Judges Andrew Jackson and Martyn Hird were given a tour of the town by members of Watlington in Bloom on Tuesday last week.

Chairman Tim Horton said: “The whole day went extremely well. The judges talked of the enormous impact of everything they had seen and heard, which showed the incredible range of community involvement.

“We hope to do well but we are relative newcomers and we are facing some towns that are veterans of this competition. We will just have to wait and see.”

Terry Jackson, Watlington in Bloom co-ordinator, said: “The judges seemed to have enjoyed their day.

“They couldn’t tell us how we did but they did say congratulations for getting into the nationals so quickly.”

Mrs Jackson and committee members Gill and Tom Bindoff met the judges at the Fox and Hounds in Christmas Common, where they had lunch before the two-hour tour.

The first stop was Watlington Hill where the visitors were introduced to National Trust warden Jerry Page and Robert Barber, chairman of Watlington Environment Group.

Mrs Jackson said: “They didn’t want to leave the hill. It’s kind of our prize area because it is just so glorious up there. The sun was shining but it wasn’t blisteringly hot.”

The group then travelled to Watlington and District care home in Hill Road, where they met residents and staff as well as Sheryl Barnes, of Watlington Gardening Club.

Peter Hemmins, the home’s gardener, showed the judges the soft fruits being grown.

The group then met two pupils at the allotments at Watlington Primary School.

The children told the judges about what they have been growing and the rota for watering the area during the summer holidays. The next stop was Mansle Gardens where the judges met members of the It’s Your Neighbourhood group, who look after the area.

The garden has herbs, vegetables and fruit, including some alpine strawberries which were planted by chef Raymond Blanc during a visit to the town in May.

The judges also viewed the memorial cross in High Street, where parish caretaker Bob Thomas has planted red, white and blue flowers to spell the initials “RBL” in tribute to the Royal British Legion.

Mr Horton said: “The high street was full of flowers and it was quite a transformation from last year in both the quality and quantity of blooms.
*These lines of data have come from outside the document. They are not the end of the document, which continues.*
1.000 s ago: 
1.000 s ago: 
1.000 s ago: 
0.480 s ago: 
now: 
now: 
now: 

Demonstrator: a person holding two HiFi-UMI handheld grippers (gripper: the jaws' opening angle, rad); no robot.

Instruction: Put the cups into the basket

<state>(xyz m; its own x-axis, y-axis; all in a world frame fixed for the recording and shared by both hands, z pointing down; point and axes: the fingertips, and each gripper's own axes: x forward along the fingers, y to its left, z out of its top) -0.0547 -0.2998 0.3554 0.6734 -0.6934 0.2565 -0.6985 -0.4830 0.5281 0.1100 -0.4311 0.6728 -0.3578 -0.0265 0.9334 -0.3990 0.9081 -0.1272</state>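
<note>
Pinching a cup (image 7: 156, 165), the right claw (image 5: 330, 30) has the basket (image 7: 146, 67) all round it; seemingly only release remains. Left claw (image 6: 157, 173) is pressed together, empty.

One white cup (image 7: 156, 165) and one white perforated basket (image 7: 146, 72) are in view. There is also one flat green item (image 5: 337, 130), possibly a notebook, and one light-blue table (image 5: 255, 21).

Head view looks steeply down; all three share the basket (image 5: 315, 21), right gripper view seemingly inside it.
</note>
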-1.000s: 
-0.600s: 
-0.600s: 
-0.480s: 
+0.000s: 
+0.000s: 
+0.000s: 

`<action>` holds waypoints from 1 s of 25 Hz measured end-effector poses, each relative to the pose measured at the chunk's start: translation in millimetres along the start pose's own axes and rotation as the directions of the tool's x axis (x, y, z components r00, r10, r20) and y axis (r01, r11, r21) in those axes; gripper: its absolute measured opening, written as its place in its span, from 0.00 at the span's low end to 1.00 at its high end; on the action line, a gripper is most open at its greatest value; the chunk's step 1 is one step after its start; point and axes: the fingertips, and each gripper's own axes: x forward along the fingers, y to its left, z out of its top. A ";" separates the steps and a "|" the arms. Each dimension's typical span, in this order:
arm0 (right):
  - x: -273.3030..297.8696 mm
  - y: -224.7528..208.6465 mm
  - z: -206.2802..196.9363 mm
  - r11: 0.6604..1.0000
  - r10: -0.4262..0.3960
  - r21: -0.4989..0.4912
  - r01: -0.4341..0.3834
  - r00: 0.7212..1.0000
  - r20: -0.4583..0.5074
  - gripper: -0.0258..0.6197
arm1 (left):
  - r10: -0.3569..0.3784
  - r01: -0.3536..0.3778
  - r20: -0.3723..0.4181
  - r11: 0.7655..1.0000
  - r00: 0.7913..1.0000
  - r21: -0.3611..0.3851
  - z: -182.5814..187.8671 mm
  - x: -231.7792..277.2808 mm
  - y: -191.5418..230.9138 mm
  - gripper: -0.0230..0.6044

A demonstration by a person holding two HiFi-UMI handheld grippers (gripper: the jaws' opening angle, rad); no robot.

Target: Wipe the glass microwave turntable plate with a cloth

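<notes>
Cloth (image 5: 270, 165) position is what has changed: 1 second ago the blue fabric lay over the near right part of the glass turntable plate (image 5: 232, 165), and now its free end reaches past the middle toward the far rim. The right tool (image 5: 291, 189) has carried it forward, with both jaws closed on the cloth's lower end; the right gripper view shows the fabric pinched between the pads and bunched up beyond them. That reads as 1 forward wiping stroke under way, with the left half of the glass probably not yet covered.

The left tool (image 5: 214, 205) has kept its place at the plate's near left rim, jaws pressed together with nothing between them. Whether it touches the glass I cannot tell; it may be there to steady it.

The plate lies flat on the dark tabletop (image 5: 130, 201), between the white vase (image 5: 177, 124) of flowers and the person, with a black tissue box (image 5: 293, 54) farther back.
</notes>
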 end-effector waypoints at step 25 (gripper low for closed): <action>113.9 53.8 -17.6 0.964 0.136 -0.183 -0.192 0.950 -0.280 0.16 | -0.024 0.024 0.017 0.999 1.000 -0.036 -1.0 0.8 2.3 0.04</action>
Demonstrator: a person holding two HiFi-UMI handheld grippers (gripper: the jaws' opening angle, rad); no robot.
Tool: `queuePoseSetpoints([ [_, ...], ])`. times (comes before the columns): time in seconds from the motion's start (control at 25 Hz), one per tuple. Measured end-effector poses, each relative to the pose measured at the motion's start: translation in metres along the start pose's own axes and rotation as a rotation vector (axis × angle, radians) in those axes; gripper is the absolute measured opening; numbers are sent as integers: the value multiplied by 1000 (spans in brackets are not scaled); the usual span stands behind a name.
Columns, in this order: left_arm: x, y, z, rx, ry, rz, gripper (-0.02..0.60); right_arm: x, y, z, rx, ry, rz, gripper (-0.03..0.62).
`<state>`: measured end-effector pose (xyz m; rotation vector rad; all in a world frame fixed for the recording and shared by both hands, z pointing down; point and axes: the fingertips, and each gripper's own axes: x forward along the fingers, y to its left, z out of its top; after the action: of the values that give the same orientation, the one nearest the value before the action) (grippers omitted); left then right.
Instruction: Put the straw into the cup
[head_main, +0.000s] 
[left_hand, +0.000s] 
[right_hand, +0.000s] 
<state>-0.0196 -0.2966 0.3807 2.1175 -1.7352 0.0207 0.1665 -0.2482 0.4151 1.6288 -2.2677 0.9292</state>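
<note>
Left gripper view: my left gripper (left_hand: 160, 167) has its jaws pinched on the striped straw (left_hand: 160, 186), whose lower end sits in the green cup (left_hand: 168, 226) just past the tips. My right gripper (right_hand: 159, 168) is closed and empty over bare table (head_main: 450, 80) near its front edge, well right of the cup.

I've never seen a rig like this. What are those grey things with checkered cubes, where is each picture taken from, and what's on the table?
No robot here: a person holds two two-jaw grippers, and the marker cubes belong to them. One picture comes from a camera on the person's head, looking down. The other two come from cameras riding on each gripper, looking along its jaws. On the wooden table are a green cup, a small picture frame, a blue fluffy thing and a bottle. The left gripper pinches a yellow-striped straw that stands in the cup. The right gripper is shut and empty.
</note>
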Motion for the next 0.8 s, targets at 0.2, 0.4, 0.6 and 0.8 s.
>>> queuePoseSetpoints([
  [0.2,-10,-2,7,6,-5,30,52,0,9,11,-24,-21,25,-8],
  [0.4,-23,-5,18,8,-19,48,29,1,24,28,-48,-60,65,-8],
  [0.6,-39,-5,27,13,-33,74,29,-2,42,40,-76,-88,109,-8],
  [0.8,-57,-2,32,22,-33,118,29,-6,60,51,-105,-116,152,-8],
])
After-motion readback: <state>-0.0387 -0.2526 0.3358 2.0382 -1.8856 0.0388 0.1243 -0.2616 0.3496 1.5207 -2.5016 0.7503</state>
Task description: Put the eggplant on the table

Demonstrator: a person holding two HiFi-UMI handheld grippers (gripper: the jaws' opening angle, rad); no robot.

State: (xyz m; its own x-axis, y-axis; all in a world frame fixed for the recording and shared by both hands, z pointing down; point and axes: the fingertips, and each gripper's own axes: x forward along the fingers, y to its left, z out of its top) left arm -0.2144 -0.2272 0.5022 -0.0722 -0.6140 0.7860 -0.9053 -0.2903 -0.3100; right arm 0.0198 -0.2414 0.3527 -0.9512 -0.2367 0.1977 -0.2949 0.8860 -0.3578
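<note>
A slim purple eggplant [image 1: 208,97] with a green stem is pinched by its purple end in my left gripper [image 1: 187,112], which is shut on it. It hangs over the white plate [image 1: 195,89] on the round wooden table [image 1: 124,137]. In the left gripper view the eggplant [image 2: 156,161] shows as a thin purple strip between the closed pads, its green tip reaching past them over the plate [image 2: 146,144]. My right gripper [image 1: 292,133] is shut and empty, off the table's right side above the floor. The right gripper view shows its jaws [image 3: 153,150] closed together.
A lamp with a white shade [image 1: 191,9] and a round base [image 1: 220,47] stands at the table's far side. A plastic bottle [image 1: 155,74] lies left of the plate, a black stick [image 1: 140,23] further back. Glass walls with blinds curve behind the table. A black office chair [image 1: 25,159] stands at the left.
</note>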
The judges seemed very impressed, particularly with the hanging baskets outside the war memorial club.”

Tubs lining the high street have been refurbished and replanted thanks to sponsorship from St Leonard’s Church and Wallingford honey maker Rowse.

The last stop was the paddock to look at some of the gardens in Davenport Place.

The judges then met invited guests and fellow committee members at the town hall and heard a welcome address recorded by actor Jeremy Irons, who owns a house in the town.

He said that he hoped they would “see Watlington the way I see it”.

Mrs Jackson gave a presentation about horticultural activity in the town and Mr Horton said special thanks should be given to Mrs Jackson and her husband Keith for their efforts ahead of the judges’ visit.

“Terry Jackson honed everything to perfection,” he said. “Terry and Keith are at the centre of everything that has happened and we all pay tribute to them.”

Members of the committee made last-minute preparations including mowing, dead-heading plants and picking up litter.

South Oxfordshire District Council had arranged for staff to “deep clean” the town in the days before the judges’ arrival and Mr and Mrs Bindoff weeded outside the men’s toilets. Mr Horton said Watlington was benefiting from the town’s competition entry, regardless of how it did.

“There has been a real feelgood factor in the town, which makes shopping and meeting friends in the town attractive,” he said.

The judges have completed half of their visits to the eight finalists in the large village category. The others are Caistor, St Pierre du Bois, Coupar Angus, Eynsford, Hillsborough, Usk and Barwick-in-Elmet.

The winner will be revealed at a ceremony in Cleethorpes on October 12.

Residents will be informed at a gardeners’ question time evening on October 16 when the first question will be “How did Watlington do in Britain in Bloom?”